Néanmoins, le règlement n o 1968/2006 a pour but de soutenir les actions d’un organisme international institué par deux États membres dont l’objectif est le renforcement de la cohésion économique et sociale. Or, comme il ressort des articles 2 CE et 3, paragraphe 1, sous k), CE, le renforcement de la cohésion économique et sociale constitue, en dehors du titre XVII du traité, un objectif pour la Communauté. Par ailleurs, le but dudit règlement se situe dans le cadre du marché commun étant donné qu’il vise à apporter des améliorations économiques dans des zones défavorisées de deux États membres, et donc au fonctionnement du marché commun.

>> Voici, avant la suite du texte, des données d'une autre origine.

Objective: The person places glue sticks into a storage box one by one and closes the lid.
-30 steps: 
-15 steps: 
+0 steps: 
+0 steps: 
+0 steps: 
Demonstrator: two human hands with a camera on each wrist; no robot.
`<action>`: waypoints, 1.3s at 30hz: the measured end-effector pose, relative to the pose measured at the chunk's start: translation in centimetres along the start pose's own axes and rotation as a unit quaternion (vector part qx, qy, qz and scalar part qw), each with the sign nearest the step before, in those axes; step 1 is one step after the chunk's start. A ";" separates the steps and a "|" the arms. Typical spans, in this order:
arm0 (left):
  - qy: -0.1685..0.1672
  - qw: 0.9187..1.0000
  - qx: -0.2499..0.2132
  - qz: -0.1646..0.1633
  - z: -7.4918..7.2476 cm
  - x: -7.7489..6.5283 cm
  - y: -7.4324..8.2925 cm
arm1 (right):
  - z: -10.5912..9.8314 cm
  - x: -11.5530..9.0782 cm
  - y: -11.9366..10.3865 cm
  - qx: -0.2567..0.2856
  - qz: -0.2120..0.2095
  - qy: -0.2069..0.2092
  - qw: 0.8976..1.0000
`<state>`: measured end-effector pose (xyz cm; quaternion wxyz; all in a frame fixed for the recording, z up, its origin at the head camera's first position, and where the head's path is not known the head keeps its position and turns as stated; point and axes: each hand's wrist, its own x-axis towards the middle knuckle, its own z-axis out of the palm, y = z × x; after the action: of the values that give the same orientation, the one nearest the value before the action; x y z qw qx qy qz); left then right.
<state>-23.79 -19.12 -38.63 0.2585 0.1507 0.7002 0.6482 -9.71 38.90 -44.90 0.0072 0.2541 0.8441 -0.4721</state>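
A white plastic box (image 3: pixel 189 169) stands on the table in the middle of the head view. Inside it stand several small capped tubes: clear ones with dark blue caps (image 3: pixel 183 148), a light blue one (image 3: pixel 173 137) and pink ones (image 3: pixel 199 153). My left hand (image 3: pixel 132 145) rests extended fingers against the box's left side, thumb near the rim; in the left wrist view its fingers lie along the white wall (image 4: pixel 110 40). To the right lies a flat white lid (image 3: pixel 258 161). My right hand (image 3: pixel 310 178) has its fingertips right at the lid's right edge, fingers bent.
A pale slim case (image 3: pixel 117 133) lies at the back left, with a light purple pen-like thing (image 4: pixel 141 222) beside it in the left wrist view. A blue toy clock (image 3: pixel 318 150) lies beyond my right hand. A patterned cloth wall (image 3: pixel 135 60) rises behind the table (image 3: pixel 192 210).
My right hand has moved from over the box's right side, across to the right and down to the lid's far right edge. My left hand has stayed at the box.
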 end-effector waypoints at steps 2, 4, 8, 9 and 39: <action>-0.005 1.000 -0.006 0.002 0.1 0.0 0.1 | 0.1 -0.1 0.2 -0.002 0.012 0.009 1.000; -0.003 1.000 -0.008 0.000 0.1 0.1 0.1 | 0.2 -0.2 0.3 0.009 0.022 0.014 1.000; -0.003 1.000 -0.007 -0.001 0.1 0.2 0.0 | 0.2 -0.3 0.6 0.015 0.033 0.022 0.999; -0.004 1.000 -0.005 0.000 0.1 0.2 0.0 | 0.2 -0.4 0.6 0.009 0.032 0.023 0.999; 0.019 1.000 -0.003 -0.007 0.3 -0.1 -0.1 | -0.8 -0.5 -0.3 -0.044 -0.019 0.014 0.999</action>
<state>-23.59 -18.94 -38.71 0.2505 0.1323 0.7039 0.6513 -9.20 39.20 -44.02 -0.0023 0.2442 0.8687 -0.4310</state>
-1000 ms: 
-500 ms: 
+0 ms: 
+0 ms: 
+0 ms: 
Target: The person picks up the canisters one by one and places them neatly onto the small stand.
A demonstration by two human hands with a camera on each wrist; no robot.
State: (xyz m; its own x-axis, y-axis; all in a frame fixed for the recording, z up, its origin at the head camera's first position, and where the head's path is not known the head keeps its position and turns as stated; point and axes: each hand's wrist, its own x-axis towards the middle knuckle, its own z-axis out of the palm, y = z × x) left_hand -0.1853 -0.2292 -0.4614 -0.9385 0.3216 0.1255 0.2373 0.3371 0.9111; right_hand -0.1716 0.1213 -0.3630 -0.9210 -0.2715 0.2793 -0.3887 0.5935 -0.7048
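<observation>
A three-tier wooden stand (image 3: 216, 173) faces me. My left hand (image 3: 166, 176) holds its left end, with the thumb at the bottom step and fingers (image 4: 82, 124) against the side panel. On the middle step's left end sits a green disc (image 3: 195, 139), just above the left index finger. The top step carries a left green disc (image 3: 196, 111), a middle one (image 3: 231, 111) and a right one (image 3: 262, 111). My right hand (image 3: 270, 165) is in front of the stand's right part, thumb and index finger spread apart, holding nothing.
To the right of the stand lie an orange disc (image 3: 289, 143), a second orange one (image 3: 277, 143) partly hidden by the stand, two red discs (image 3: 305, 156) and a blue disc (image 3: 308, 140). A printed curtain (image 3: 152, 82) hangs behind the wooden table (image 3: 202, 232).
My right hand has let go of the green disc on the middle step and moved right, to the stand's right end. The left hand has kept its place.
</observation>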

Il résulte des considérations précédentes que, le règlement 1968/2006 poursuivant des buts prévus aux articles 2 CE et 3, paragraphe 1, sous k), CE et au titre XVII du traité sans que ce titre ne confère, à lui seul, à la Communauté la compétence pour les atteindre, le législateur communautaire aurait dû recourir conjointement aux articles 159, troisième alinéa, CE et 308 CE tout en respectant les procédures législatives y prévues, à savoir tant la procédure visée à l’article 251 CE dite de « codécision » que le vote à l’unanimité au sein du Conseil.
(cf. points 40, 42, 54, 58, 59, 63-65, 67-69)
Aux termes de l’article 231, second alinéa, CE, la Cour peut, si elle l’estime nécessaire, indiquer ceux des effets d’un règlement annulé qui doivent être considérés comme définitifs.
L’annulation du règlement n o 1968/2006, concernant les contributions financières de la Communauté au Fonds international pour l’Irlande (2007-2010), sans maintien de ses effets serait susceptible d’avoir des conséquences négatives, notamment en ce qui concerne les contributions financières effectuées pour des actions ou des projets programmés et en cours de réalisation, et serait de nature à entraîner des incertitudes préjudiciables pour les opérations de financement du Fonds en cours et à venir.
Dans ces conditions, il existe d’importants motifs de sécurité juridique justifiant que la Cour exerce le pouvoir que lui confère l’article 231, second alinéa, CE et qu’elle indique les effets du règlement annulé qui doivent être considérés comme définitifs. Il y a donc lieu de décider que l’annulation du règlement n o 1968/2006 n’affecte pas la validité des paiements effectués ni des engagements pris en vertu dudit règlement avant le prononcé du présent arrêt et de maintenir ses effets jusqu’à l’entrée en vigueur, dans un délai raisonnable, d’un nouveau règlement fondé sur les bases juridiques appropriées.